## INSTRUCTIONS TO FOLLOW
Wherever a line below holds the word "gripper", copy that line.

INFORMATION SHOWN START

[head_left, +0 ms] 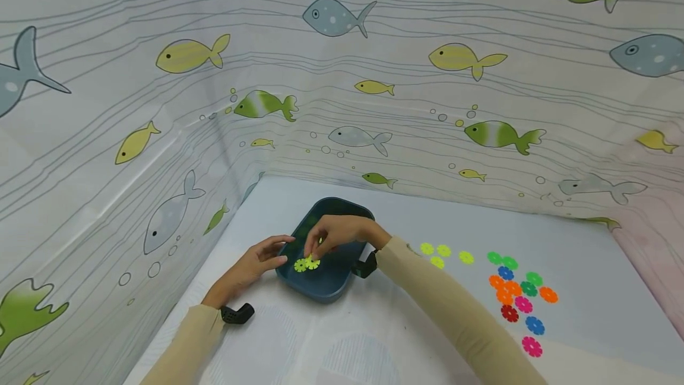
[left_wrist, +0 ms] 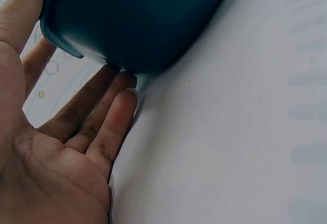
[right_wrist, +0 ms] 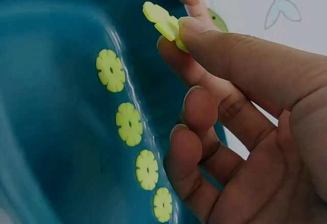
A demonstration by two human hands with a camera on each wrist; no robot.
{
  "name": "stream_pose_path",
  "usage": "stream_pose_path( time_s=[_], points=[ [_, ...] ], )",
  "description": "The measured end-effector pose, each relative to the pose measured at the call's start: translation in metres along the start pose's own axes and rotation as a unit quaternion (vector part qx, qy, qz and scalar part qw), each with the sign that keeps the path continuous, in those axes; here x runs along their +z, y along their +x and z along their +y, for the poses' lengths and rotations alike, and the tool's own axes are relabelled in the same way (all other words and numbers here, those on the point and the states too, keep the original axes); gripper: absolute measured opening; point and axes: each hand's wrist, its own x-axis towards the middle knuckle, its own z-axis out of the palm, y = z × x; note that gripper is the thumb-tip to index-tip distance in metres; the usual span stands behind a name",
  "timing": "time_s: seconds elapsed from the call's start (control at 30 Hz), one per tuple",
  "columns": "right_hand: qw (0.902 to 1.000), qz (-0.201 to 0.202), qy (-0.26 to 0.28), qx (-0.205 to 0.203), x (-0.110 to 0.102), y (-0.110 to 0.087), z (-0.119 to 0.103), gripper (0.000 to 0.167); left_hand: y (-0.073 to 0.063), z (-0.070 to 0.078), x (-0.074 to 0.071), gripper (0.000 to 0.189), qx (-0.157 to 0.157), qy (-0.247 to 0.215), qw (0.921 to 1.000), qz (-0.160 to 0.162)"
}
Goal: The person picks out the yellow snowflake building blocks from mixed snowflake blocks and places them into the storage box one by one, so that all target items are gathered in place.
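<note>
My left hand (head_left: 262, 257) is at the near-left side of a dark blue-green plastic tub (head_left: 320, 293). In the left wrist view, thumb and index finger reach the rim while the other fingers lie against the outer wall (left_wrist: 138, 24). My right hand (head_left: 339, 232) is over the tub and pinches yellow-green flower-shaped disc pieces (right_wrist: 166, 23) between thumb and index finger. I cannot tell whether they are joined. Its other fingers are curled towards the palm. Below, in the right wrist view, several more such discs (right_wrist: 129, 124) lie in a row inside the tub.
Right of the tub, several yellow-green discs (head_left: 443, 251) lie on the white table (head_left: 406, 337). Farther right is a scatter of green (head_left: 534, 279), orange (head_left: 504, 296), blue (head_left: 535, 325), pink (head_left: 532, 346) and dark red (head_left: 510, 313) discs. Fish-patterned sheeting (head_left: 342, 58) stands behind and to the left.
</note>
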Motion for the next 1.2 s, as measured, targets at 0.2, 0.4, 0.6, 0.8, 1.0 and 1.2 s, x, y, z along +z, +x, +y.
stream_pose_path(
  time_s=[0.2, 0.4, 0.6, 0.8, 1.0, 1.2],
  points=[
    [0.9999, -0.01, -0.002, 0.004, 0.005, 0.009, 0.001, 0.015, 0.001, 0.0, 0.002, 0.052, 0.007, -0.005, 0.9999, -0.006],
    [0.9998, -0.002, -0.012, 0.013, 0.01, 0.017, 0.005, 0.013, 0.002, -0.003, 0.003, 0.052, 0.01, -0.012, 0.9998, -0.01],
    [0.9997, -0.004, -0.014, 0.017, 0.013, 0.027, 0.007, 0.013, 0.002, -0.004, 0.001, 0.053, 0.006, -0.02, 0.9997, -0.01],
    [0.9997, -0.018, -0.005, 0.018, 0.018, 0.039, 0.008, 0.014, 0.002, -0.002, -0.001, 0.053, 0.004, -0.02, 0.9998, -0.009],
    [0.9989, -0.029, -0.016, 0.034, 0.024, 0.046, 0.009, 0.014, 0.002, -0.003, -0.002, 0.052, 0.009, -0.015, 0.9998, -0.013],
    [0.9976, -0.038, -0.021, 0.053, 0.026, 0.05, 0.011, 0.014, 0.001, -0.004, -0.002, 0.052, 0.006, -0.014, 0.9999, -0.008]
  ],
)
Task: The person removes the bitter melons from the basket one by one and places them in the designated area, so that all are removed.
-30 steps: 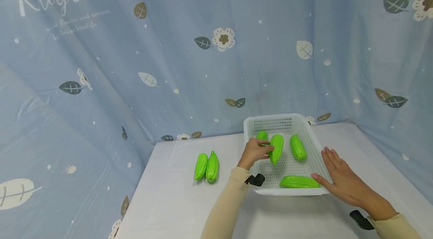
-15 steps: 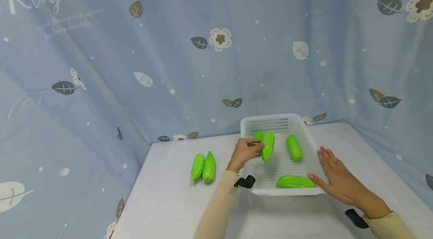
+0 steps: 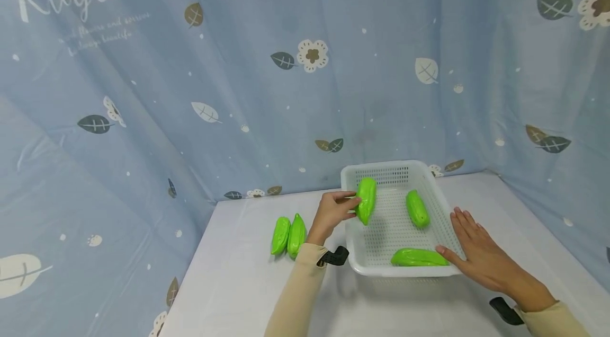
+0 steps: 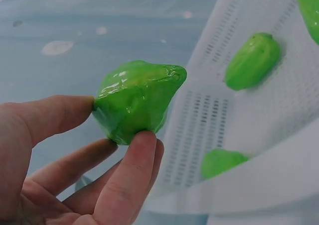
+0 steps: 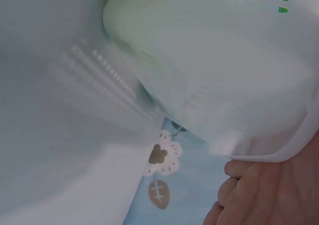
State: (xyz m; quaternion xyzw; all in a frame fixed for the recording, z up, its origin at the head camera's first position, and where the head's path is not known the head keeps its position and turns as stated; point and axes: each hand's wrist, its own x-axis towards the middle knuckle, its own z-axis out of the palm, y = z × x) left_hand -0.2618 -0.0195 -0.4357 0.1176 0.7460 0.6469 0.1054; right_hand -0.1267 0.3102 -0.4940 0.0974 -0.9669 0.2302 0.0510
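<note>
My left hand [image 3: 333, 212] pinches a glossy green tapered vegetable [image 3: 366, 200] between thumb and fingers, over the left side of a white perforated basket [image 3: 400, 272]. Up close in the left wrist view, the held vegetable [image 4: 132, 100] has a ridged surface and a blunt tip. Straight fingers of my right hand [image 3: 486, 257] lie along the basket's right side, the thumb at its near right corner. One similar vegetable [image 3: 418, 210] rests toward the basket's right wall and another [image 3: 419, 257] along its near wall. A third [image 4: 222, 163] shows in the left wrist view.
Two more green vegetables, one [image 3: 280, 235] beside the other [image 3: 297, 236], lie on the white table [image 3: 238, 284] left of the basket. Behind the table hangs a blue curtain [image 3: 248, 88] printed with leaves and flowers.
My left hand has moved left across the basket with the green vegetable, which now covers the one at the back left in the head view. My right hand stays at the basket's side.
</note>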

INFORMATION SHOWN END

## EXERCISE OUTPUT
  "description": "The measured end-effector pose, each relative to the pose measured at the call's start: translation in metres along the start pose's own axes and rotation as a unit quaternion (vector part qx, qy, qz and scalar part qw), each with the sign that keeps the path continuous, in those axes; here x runs along their +z, y along their +x and z along their +y, for the poses' lengths and rotations alike, and the tool's own axes are relabelled in the same way (all other words and numbers here, those on the point and the states too, keep the original axes); gripper: absolute measured opening; point and axes: each hand's wrist, its own x-axis towards the middle knuckle, its own z-axis out of the palm, y = z × x; note that gripper is the thumb-tip to index-tip distance in metres; the usual span stands behind a name",
  "columns": "right_hand: qw (0.902 to 1.000), qz (-0.201 to 0.202), qy (-0.26 to 0.28), qx (-0.205 to 0.203), x (-0.110 to 0.102), y (-0.110 to 0.087), z (-0.119 to 0.103), gripper (0.000 to 0.167); left_hand: y (-0.073 to 0.063), z (-0.070 to 0.078), x (-0.074 to 0.071), gripper (0.000 to 0.189), qx (-0.157 to 0.157), qy (-0.247 to 0.215), qw (0.921 to 1.000), qz (-0.160 to 0.162)"

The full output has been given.